Diye mırıldanarak şarkının sesini açtı ve biraz hızlandı. Yaklaşık 7.5 8 dakika kadar sonra da havaalanına girdi. Cenk’in çıkacağı yerin yakınına park etti ve havaalanına girip kendisine oturacak bir yer buldu.
10 dakika civarı bekledikten sonra ise telefonu çaldı. Cenk arıyordu.
(Cenk)-Destur. Cenk Padişah tam karşında duruyor.
Cenk güldüğü belli olan bir ses tonuyla Ayaz’a seslenmişti ve Ayaz hemen ayağa kalkarak karşısında Cenk’i aramaya başlamıştı. Çok geçmeden de el sallayan Cenk Ayaz’ın görüş alanına girdi.

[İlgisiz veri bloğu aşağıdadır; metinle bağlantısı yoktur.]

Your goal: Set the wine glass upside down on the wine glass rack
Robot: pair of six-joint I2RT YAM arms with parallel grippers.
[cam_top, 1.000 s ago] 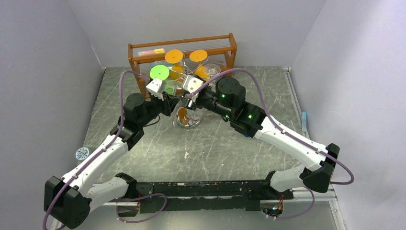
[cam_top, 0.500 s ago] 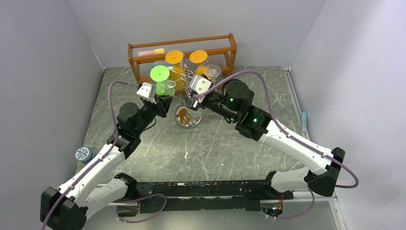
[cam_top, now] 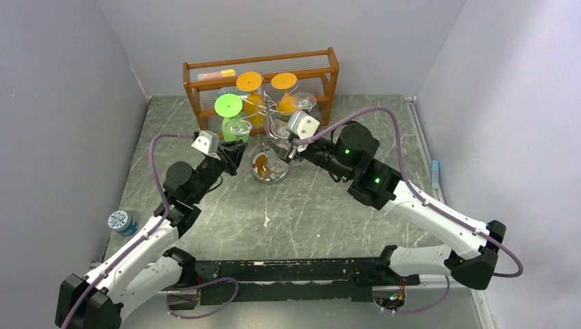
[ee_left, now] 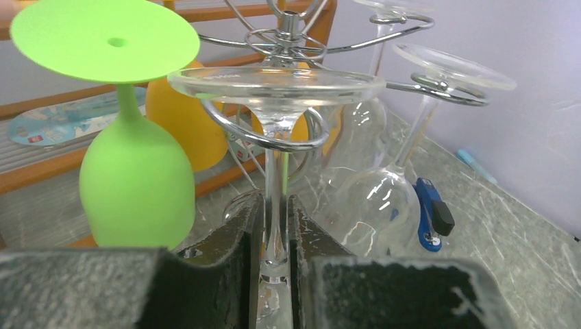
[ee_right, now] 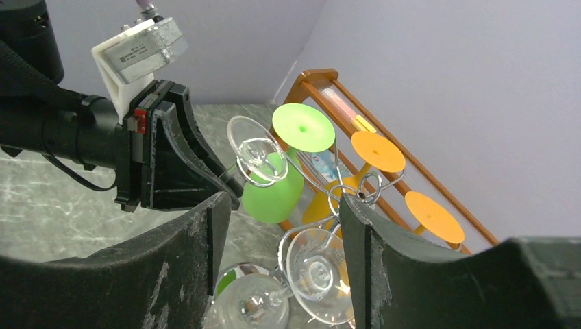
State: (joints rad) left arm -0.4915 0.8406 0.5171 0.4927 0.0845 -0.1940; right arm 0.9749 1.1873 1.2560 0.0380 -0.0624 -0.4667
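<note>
Right up close on the left wrist cam, the left gripper point(ee_left: 274, 212) is squeezed down narrow with the stem of the clear wine glass point(ee_left: 275, 157) pinched between its fingers, bowl down and foot up. The stem runs up through one of the curled wire loops of the wine glass rack point(ee_left: 288, 24), and the foot sits just over that loop. Can't quite tell if it's actually resting on the wire though. Over on the other side of the rack, the right gripper point(ee_right: 284, 205) hangs with its jaws spread wide and nothing in them. Just left of the held glass a green glass point(ee_left: 137, 185) hangs upside down. Two more clear glasses point(ee_left: 380, 199) hang to its right, with orange glasses point(ee_left: 185, 130) behind. At the very back, the wooden shelf point(cam_top: 260, 63) stands against the wall.
</note>
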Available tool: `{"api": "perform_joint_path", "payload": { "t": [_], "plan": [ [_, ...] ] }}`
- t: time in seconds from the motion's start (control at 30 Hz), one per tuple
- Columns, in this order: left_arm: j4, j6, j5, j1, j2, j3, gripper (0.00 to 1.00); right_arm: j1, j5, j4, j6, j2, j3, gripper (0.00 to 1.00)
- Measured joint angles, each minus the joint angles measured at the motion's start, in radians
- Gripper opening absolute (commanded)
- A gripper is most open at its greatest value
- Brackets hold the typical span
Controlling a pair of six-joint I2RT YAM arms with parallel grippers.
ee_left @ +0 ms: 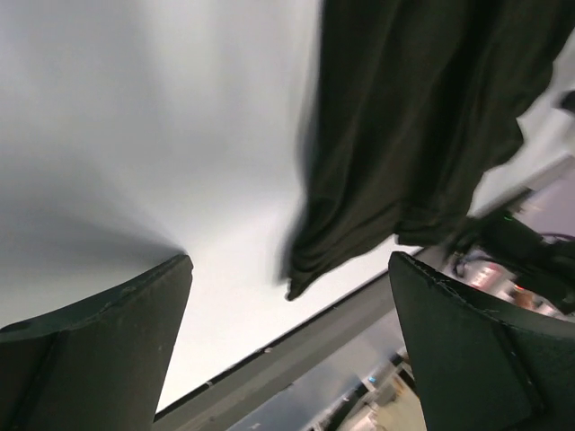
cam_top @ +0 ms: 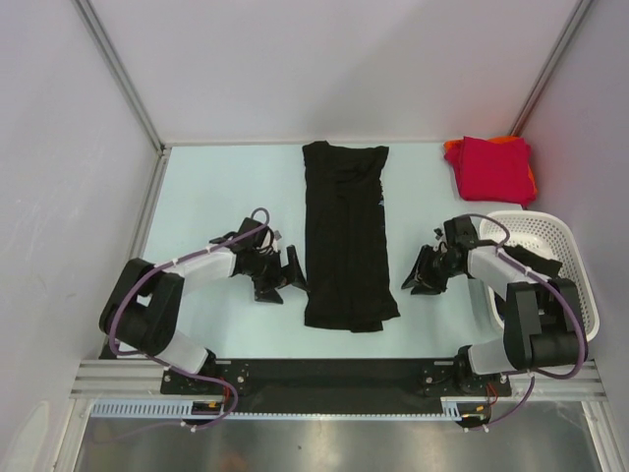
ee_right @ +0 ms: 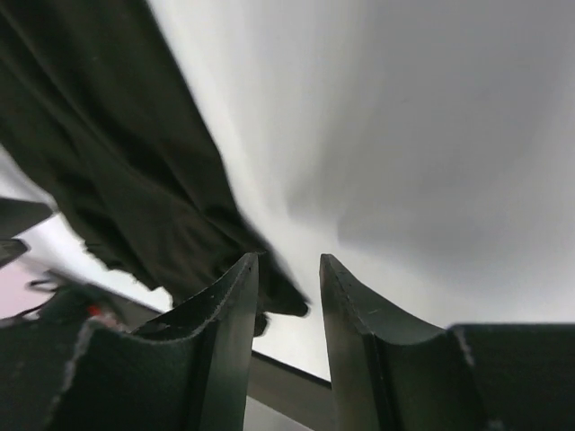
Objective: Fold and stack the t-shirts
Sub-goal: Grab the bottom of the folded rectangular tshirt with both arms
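A black t-shirt [cam_top: 344,236] lies in the middle of the table, folded lengthwise into a long strip running front to back. A crimson red t-shirt [cam_top: 494,169] lies folded at the back right on top of an orange t-shirt [cam_top: 453,148], of which only an edge shows. My left gripper [cam_top: 283,279] sits low just left of the black shirt's near end, wide open and empty; the left wrist view shows the gripper [ee_left: 289,260] and the shirt's [ee_left: 404,117] corner ahead. My right gripper [cam_top: 413,279] is just right of that end, jaws [ee_right: 287,260] partly open, holding nothing, black shirt [ee_right: 108,153] beside it.
A white lattice basket [cam_top: 550,236] stands at the right edge, beside the right arm. Grey walls close in the table on the left, back and right. The table's front rail runs close behind both grippers.
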Motion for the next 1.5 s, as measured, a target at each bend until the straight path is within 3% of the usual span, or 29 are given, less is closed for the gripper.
{"api": "perform_joint_path", "payload": {
  "t": [0.13, 0.33, 0.63, 1.03, 1.13, 1.17, 1.2, 1.23, 1.3, 1.33, 1.5],
  "plan": [
    [0.116, -0.065, 0.108, 0.018, -0.001, -0.057, 0.99, -0.01, -0.131, 0.11, 0.049, 0.036, -0.09, 0.39],
    [0.181, -0.098, 0.159, 0.02, 0.018, -0.072, 0.99, -0.012, -0.256, 0.191, 0.081, 0.062, -0.148, 0.4],
    [0.222, -0.109, 0.227, 0.018, 0.064, -0.067, 1.0, 0.01, -0.336, 0.25, 0.106, 0.104, -0.167, 0.4],
    [0.253, -0.13, 0.306, -0.075, 0.167, -0.005, 0.96, 0.088, -0.379, 0.245, 0.112, 0.168, -0.134, 0.36],
    [0.252, -0.13, 0.308, -0.077, 0.172, -0.005, 0.72, 0.096, -0.381, 0.237, 0.109, 0.187, -0.122, 0.25],
    [0.249, -0.128, 0.306, -0.077, 0.175, -0.005, 0.52, 0.1, -0.381, 0.232, 0.106, 0.193, -0.117, 0.15],
    [0.245, -0.125, 0.299, -0.077, 0.18, -0.005, 0.42, 0.107, -0.376, 0.224, 0.101, 0.201, -0.108, 0.0],
    [0.238, -0.117, 0.286, -0.078, 0.188, -0.006, 0.23, 0.116, -0.368, 0.214, 0.096, 0.211, -0.097, 0.0],
    [0.22, -0.109, 0.266, -0.08, 0.209, -0.008, 0.04, 0.137, -0.349, 0.185, 0.086, 0.227, -0.071, 0.0],
    [0.207, -0.095, 0.249, -0.082, 0.221, -0.008, 0.0, 0.145, -0.341, 0.172, 0.083, 0.232, -0.058, 0.0],
    [0.154, -0.068, 0.248, -0.083, 0.238, 0.014, 0.0, 0.19, -0.27, 0.054, 0.042, 0.254, 0.048, 0.0]
  ]
}}
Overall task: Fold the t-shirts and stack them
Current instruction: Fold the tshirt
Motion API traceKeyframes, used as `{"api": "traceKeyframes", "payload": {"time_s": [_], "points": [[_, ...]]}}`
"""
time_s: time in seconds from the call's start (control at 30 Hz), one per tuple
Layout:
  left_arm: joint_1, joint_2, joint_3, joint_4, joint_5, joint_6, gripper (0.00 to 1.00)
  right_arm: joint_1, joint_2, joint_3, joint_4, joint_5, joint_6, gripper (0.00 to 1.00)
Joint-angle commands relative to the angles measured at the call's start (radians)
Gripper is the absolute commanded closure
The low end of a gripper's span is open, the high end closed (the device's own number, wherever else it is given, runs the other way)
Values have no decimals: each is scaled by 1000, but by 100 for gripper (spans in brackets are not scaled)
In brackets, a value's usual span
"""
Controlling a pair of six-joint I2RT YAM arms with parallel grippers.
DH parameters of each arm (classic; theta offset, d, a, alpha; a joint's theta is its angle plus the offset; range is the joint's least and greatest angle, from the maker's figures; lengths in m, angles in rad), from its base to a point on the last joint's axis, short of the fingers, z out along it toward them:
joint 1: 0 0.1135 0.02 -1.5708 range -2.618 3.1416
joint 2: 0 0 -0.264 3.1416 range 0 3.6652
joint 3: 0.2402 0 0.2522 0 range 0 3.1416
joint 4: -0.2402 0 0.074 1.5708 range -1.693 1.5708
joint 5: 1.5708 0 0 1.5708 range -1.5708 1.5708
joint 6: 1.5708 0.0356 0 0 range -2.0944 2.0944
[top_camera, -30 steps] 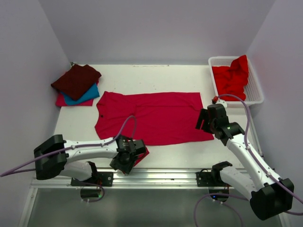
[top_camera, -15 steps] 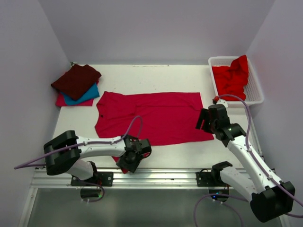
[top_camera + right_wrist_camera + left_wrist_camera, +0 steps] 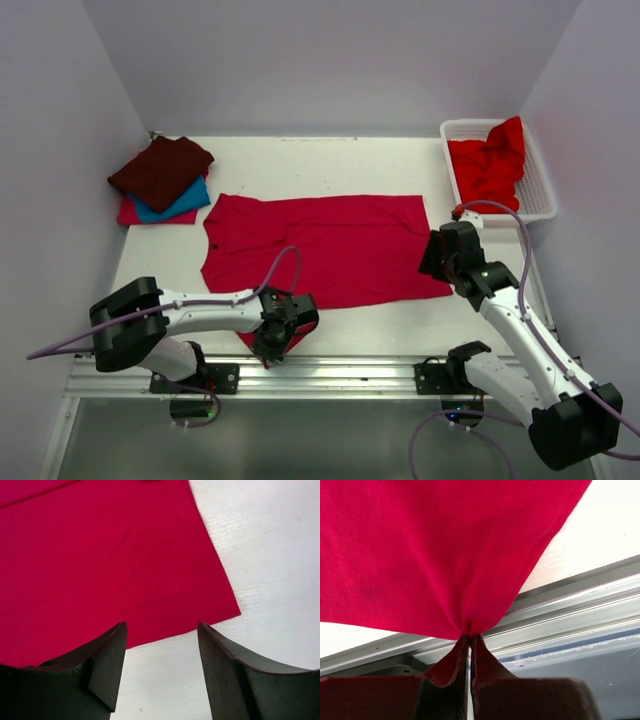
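Left pincer (image 3: 469,639) now farther right, tight on crimson t-shirt (image 3: 320,250) sleeve.

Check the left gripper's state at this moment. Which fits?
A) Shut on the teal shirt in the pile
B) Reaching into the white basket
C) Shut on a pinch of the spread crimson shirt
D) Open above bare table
C: in the left wrist view the left gripper has its fingers pressed together, with a fold of the crimson shirt bunched between them at the table's near edge.
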Motion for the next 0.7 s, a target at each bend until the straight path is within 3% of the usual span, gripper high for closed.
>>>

Ayaz Cenk’i görünce gülümsedi ve hiç bozmadan…
(Ayaz)-Hoş geldiniz hünkarım.
… diyerek sağ elini göğsüne yaslayarak yarım eğildi. Sonra da düzeldi ve ikili el sıkışıp sarıldılar.
(Cenk)-N’aber kanka?
(Ayaz)-Bıraktığın gibi paşa. Ama sende haberler iyi sanırım. Yüzüne renk gelmiş.
(Cenk)-Sorma ya. Tatil o kadar iyi geldi ki anlatamam. Kafa dağıtmaya kesinlikle ihtiyacım varmış.
Cenk 3 yıldır okulla uğraştığından hiç tatil yapmamıştı. Kaldı ki yazları bile ders çalışmaktan geri kalmıyordu. O yüzden inanılmaz derecede bunalıma girmişti ve Ayaz’ın ısrarları sonucu 2 haftalık bir tatile çıkmaya ikna olmuştu.
(Ayaz)-Güzel güzel. Çökük görüntünle evde zombi gibi geziniyordun çünkü.
(Cenk)-Abartma lan sende.
(Ayaz)-Abartma mı? Lan seni en son gece gördüğümde korkudan çığlık attım. Göknur çığlığıma uyandı geldi. Ne çabuk unuttun?
Cenk o anları düşününce kıkırdadı ve elini Ayaz’ın omzuna koyarak…
(Cenk)-Seni yememi ister misin genç adam? Haaııaaahhh…
Cenk düşük bir ses tonuyla konuşarak zombi taklidi yapmıştı ve Ayaz’ı ısırmaya çalışmıştı. Ayaz ise kıvrak bir hareketle zombiden sıyrılıp geri çekilmişti.
(Ayaz)-Git be. Romanlarımı bitirmeden önce ölemem. Lan git.
Cenk kollarını sallayarak Ayaz’ın peşinden giderken Ayaz yumruklarını sıkıp gard alarak Cenk’e değmeyecek bir iki yumruk sallamıştı. Çevredeki insanların onlara bakıyor olması umurlarında bile değildi.
İnsanların boş bakışlarını dert edemeyecek kadar eğleniyorlardı çünkü.
(Ayaz)-Hadi hadi aç zombi. Al eşyalarını yemeğe gidelim. Midem kıyılıyor.
(Cenk)-Tok olduğunu görmedik ki zaten. Kilo da almıyorsun. Harbi döverim seni.
(Ayaz)-Ağlama oyna. Kayıp ayı türü seni.
(Cenk)-Kayıp ayı türü mü? Pençeyi takmadım mı şimdi ben sana. Buraya gel!
Ayaz koşar adım Cenk’ten kaçarken Cenk eşyalarını alıp yavaşça peşinden gitmişti. Havaalanından çıktıktan sonra Cenk Ayaz’ı takip ederek arabaya kadar ilerlemişti. Ve arabayı görünce durdu.
(Cenk)-Lan! Camaro’ya ne oldu?
(Ayaz)-Aa. Sana söylemedim değil mi daha? Sattım onu. Porsche aldım sonra.
Ayaz arabanın bagajını açarken Cenk’in sorusunu cevaplamıştı. Cenk ise bagajlarını yerleştirmeye başlarken bir soru daha sormuştu.
(Cenk)-Kaça sattın kaça aldın?
(Ayaz)-250’ye sattım 420’ye aldım.
(Cenk)-Ney? Lan çok ucuz!
(Ayaz)-Satan kişinin paraya ihtiyacı vardı. O yüzden oldukça ucuza veriyordu. Bende görünce kaçırmadım.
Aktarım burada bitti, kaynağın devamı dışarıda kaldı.